Kendi koydukları yasalara ve kurallara kendileri uymayan laubali insanlar sırtımızda yük; bir milletin bahtını karartan ciddi bir afettir. Söz verdiği için üç gün pazarda arkadaşını bekleyen Peygamberimizdeki (SAS) bu ciddiyet tek başına bizleri kendine hayran bırakan bir davranış değil midir! Üstad, bize sadakat lazım der.

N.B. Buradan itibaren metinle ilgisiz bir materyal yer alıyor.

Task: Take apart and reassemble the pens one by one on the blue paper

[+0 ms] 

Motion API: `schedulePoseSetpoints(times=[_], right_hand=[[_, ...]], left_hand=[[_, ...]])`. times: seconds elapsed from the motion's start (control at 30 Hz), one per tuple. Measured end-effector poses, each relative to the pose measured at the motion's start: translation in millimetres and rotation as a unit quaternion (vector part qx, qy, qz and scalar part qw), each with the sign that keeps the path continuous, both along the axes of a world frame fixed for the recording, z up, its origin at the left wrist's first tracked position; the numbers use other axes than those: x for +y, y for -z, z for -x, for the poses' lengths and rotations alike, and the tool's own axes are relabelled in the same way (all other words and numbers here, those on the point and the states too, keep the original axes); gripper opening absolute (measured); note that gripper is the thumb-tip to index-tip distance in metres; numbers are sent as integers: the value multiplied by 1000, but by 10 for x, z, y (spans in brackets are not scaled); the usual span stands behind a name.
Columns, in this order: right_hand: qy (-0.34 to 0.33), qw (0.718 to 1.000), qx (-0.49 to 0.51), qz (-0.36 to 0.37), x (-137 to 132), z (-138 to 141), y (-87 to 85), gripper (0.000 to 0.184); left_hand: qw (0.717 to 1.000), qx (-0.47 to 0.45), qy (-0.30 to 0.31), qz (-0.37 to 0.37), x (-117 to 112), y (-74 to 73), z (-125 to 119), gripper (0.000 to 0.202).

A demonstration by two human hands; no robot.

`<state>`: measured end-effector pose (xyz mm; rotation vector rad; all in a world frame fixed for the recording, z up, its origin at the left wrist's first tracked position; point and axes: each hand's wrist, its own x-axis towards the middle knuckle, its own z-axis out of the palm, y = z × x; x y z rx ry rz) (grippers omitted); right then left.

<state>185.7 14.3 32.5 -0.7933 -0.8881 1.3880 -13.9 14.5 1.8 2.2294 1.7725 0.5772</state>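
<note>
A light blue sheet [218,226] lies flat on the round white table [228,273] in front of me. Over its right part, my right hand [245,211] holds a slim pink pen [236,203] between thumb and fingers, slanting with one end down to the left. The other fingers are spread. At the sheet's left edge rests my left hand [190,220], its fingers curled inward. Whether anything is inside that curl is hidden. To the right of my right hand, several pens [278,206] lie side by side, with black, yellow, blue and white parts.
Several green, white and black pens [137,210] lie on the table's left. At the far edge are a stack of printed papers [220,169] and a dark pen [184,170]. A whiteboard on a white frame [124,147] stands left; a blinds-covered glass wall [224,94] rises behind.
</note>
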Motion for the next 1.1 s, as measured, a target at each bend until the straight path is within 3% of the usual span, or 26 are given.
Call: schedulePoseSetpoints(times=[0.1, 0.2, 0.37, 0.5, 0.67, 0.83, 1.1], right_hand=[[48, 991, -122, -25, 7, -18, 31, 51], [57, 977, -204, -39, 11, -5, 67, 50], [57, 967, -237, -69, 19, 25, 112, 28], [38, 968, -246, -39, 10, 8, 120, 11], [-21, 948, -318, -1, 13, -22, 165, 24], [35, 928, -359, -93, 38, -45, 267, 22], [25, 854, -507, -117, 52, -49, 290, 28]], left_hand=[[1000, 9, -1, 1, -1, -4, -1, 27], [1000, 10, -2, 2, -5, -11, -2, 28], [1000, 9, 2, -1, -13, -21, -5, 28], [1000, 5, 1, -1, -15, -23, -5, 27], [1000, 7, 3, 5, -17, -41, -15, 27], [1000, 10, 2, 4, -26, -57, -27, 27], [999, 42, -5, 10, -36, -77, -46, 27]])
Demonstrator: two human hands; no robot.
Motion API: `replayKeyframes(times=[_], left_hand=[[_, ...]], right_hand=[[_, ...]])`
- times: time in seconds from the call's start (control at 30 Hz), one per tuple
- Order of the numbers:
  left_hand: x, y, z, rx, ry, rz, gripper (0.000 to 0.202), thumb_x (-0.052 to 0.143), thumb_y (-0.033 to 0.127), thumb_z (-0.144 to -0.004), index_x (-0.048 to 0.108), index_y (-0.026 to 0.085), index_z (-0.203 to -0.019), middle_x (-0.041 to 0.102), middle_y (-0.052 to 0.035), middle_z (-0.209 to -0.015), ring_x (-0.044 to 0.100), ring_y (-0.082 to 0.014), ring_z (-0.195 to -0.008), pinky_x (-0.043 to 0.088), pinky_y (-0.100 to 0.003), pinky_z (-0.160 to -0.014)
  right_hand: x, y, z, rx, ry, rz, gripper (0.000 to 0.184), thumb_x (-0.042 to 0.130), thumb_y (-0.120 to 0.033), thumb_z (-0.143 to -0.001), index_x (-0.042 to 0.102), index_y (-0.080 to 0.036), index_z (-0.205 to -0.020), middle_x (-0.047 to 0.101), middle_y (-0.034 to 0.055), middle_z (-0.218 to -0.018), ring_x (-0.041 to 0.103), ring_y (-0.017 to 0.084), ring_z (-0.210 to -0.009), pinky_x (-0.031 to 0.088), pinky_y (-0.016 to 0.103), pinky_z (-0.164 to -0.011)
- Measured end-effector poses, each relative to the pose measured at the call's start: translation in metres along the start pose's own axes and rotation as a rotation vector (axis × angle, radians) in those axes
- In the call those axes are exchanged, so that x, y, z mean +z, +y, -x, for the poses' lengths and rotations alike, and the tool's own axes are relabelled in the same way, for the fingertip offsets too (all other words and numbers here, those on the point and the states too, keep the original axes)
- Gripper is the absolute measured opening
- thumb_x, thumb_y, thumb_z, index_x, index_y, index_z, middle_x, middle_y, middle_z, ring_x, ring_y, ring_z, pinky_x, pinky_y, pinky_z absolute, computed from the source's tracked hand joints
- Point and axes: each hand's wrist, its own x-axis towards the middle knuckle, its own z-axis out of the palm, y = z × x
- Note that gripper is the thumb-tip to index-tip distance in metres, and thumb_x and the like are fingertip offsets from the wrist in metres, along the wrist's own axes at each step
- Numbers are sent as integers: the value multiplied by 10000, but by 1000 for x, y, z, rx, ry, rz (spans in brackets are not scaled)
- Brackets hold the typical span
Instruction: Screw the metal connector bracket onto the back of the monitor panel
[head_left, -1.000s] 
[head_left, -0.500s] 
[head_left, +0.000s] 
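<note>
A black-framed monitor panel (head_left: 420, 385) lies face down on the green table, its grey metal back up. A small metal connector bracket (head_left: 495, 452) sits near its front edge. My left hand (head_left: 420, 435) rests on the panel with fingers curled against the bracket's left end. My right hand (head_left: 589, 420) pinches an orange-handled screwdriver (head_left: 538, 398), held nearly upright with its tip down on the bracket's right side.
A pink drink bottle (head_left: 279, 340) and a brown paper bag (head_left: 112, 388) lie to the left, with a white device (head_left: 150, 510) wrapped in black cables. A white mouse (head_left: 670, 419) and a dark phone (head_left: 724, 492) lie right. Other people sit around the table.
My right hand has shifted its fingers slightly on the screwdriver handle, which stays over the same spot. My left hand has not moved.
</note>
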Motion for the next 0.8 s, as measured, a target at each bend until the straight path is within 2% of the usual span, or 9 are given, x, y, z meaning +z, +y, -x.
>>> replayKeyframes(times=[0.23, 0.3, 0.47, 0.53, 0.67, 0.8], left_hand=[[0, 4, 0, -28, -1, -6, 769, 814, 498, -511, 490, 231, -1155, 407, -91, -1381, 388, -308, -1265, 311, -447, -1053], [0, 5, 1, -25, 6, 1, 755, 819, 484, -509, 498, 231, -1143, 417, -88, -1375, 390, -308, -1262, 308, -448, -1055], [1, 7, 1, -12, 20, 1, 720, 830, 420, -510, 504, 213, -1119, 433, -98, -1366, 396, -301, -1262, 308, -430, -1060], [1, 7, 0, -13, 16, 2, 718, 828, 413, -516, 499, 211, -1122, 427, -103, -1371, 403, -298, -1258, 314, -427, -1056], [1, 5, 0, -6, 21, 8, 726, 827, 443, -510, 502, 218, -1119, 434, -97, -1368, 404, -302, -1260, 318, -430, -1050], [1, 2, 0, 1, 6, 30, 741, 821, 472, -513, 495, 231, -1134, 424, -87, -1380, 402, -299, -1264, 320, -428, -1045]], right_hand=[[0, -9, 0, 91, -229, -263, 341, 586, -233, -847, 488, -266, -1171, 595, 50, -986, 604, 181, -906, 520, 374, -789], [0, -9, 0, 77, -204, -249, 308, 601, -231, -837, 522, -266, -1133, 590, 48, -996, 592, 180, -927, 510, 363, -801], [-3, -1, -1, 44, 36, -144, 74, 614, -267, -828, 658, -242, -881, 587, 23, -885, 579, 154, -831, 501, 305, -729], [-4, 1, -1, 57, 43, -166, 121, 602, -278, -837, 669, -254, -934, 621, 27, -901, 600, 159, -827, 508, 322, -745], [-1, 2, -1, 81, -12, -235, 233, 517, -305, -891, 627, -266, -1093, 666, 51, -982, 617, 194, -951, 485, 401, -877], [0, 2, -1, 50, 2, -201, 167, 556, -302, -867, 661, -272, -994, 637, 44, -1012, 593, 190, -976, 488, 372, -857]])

Sadakat ciddiyet zemininin gülü çiçeğidir. İbn ı Haldun'a göre kabilelerin muvaffakiyeti sebat içinde ciddiyetle yılmadan yollarına devam etmelerine bağlıdır.
Michelangelo, San Lorenzo Bazilikasını yaparken haftalarca çıkarmadığı çizmesini çekip çıkarmak istediğinde derisi de çizmesiyle beraber yapışarak çıkar. İşte samimiyet ve işte ciddiyet... Haçlı zulmü karşısında vatanının toprağını kaybeden Selahattin; “Allah’ın evi işgal altındayken benim bir evim olamaz” diyerek çadırda kalmayı tercih etti. Ve Onu Allah düşmanları karşısında muvaffak etti. I. Murat Hüdavendigar Sırp zulmüne karşı binlerce kilometrelik yolu at sırtında geldi. Ve düşmanıyla karışılacağı günün akşamında ciddiyet sadakat ve samimiyetin nirvanasına ererek Rabbine şöyle yalvardı: “Allah’ım askerimi muzaffer, beni de şehit eyle.”
Hocaefendi'nin Mesuliyet Duygusu vaazının, ruhi hastalıklarımıza karşı bir ilaç olduğunu unutmamak gerekir. İmamı Azam’a aşırı bal yiyen bir çocuğa nasihat etmesini istediler. 40 gün bal yemeyi kesmeden koca imam, böyle bir nasihati yapmak istemez. Osmanlı’nın nam salmış muhteşem Süleyman'ı bir dostuna name ile “bu devlet bu millet ne zaman zeval (son) bulur” diye sordu. “Neme lazım” dedi hünkarım. Bir toplumda nemelazımcılık ve lakaytlık arttıkça o toplum ölmeye adım adım yaklaşıyor demektir. Ciddiyet Müslümanların dertleriyle ihmale getirmeden ilgilenmektir.